By Kate Haralson, Senior Manager Clinical Initiatives

 

COVID-19 has forced our community to form novel collaborations across competitors and sectors.

 

The partners in this work vary widely in technical jargon, data collection and reporting, industry standards, and resources. When The Health Collaborative took its place as the fulcrum for our regional response to COVID-19, we knew we needed a framework that both clearly defined goals and activities and accommodated the operational variation across partners.

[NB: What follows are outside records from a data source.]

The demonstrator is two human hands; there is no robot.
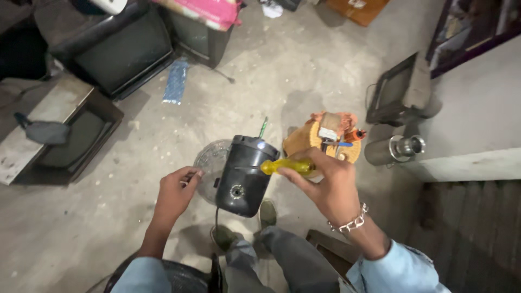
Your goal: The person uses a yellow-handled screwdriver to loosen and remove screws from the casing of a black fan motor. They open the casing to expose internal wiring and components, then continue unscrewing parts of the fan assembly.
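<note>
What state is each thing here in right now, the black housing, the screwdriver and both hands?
Black housing: held up off the floor, tilted.
Yellow-handled screwdriver: gripped, lying across the housing's top.
Left hand: fingers at the housing's side.
Right hand: closed around the screwdriver handle.
Old televisions: screens dark.

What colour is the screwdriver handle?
The screwdriver handle is translucent yellow, seen best in the head view.
</note>
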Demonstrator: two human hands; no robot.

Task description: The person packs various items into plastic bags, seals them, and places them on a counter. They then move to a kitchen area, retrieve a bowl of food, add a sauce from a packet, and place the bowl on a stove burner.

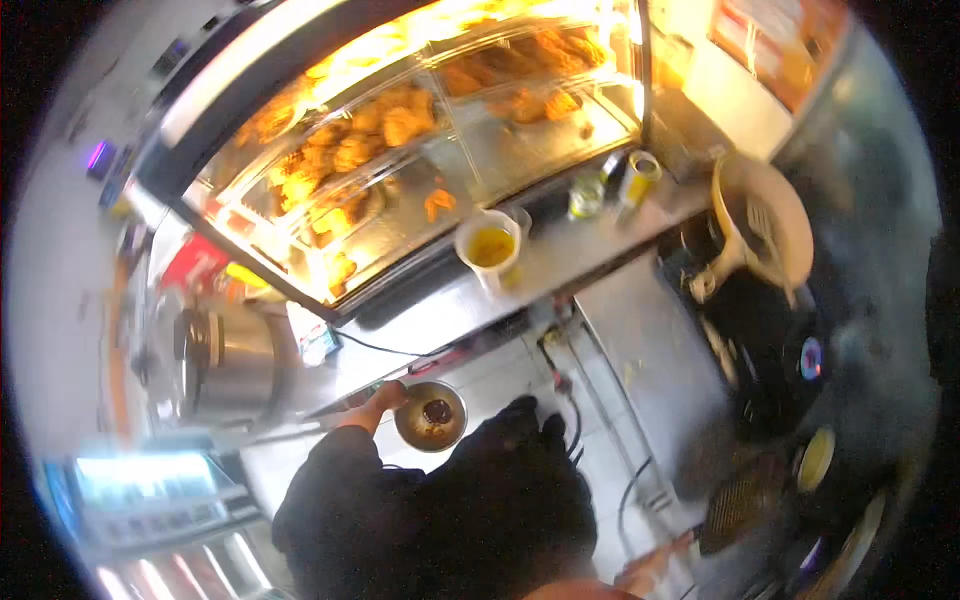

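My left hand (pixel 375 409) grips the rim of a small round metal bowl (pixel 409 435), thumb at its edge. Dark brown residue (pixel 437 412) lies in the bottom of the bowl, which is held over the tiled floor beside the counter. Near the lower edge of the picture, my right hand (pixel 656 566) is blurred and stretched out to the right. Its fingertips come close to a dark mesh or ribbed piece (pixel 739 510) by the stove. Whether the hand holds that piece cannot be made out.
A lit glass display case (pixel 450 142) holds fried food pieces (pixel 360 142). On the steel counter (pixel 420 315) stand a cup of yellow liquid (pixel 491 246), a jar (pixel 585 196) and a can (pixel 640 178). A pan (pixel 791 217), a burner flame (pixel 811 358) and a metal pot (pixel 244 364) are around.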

Kate Haralson, Senior Manager, Clinical Quality Improvement

For decades, Quality Improvement (QI) methodologies have been used in manufacturing and health care to address errors and inefficiencies. More recently, QI has found its way into social services and communities. QI practitioners typically rely on a precise science of repeating cycles of improvement in small samples, refining a process until it reliably produces the same gains over and over, and then spreading and implementing that knowledge quickly. However, as QI has been utilized in less controlled environments, the ethos of the method, rather than the prescriptive components, has emerged as the compass for guiding what we do and how we do it.

 

Common Tools and Guiding Principles

Our teams, with the help of some of our hospital-based partners as Quality Improvement Advisors, developed common tools often used in QI projects. Key Driver Diagrams (a list of the specific goals and the activities that will achieve them), dashboards (data visualizations of the progress toward the goal), and basic project management tools have been helpful in guiding our work and preventing “scope creep.”

 

However, the harder (and arguably more important) work has been in building vulnerable, generous, humble, and transparent relationships across partners. QI relies on contributors’ willingness to share shortcomings and mistakes, and openness to receiving and operationalizing feedback. QI needs us to be open to change even when we’ve only known one way of doing things, and pushes us to start the work before we feel ready. Bringing this ethos to our groups has offered a new path through crisis that acknowledges we’re all learning and that no single person has all the answers.

 

All About the the Relationships

This work is, of course, not without its challenges. Concerns about the collection and manipulation of data, the desire to protect our marginalized neighbors from further stigma, and competition for scarce resources has forced our partners into some hard conversations. Who gets priority when Personal Protective Equipment supplies are low? How do we prevent the spread of COVID-19 and still make enough money to keep our doors open? How do we balance the known benefits of socializing for dementia with visitor restrictions?

 

Ideally, because we have aligned our partners around a common aim, the answers to those questions emerge organically. The tools we’ve developed can help us intellectualize the way forward, but the relationships we’ve built motivate us to actually do it; that’s where the technical is inseparable from the interpersonal. And so, while we might have chosen QI as the framework because of its science, we have embraced it because of its humanity.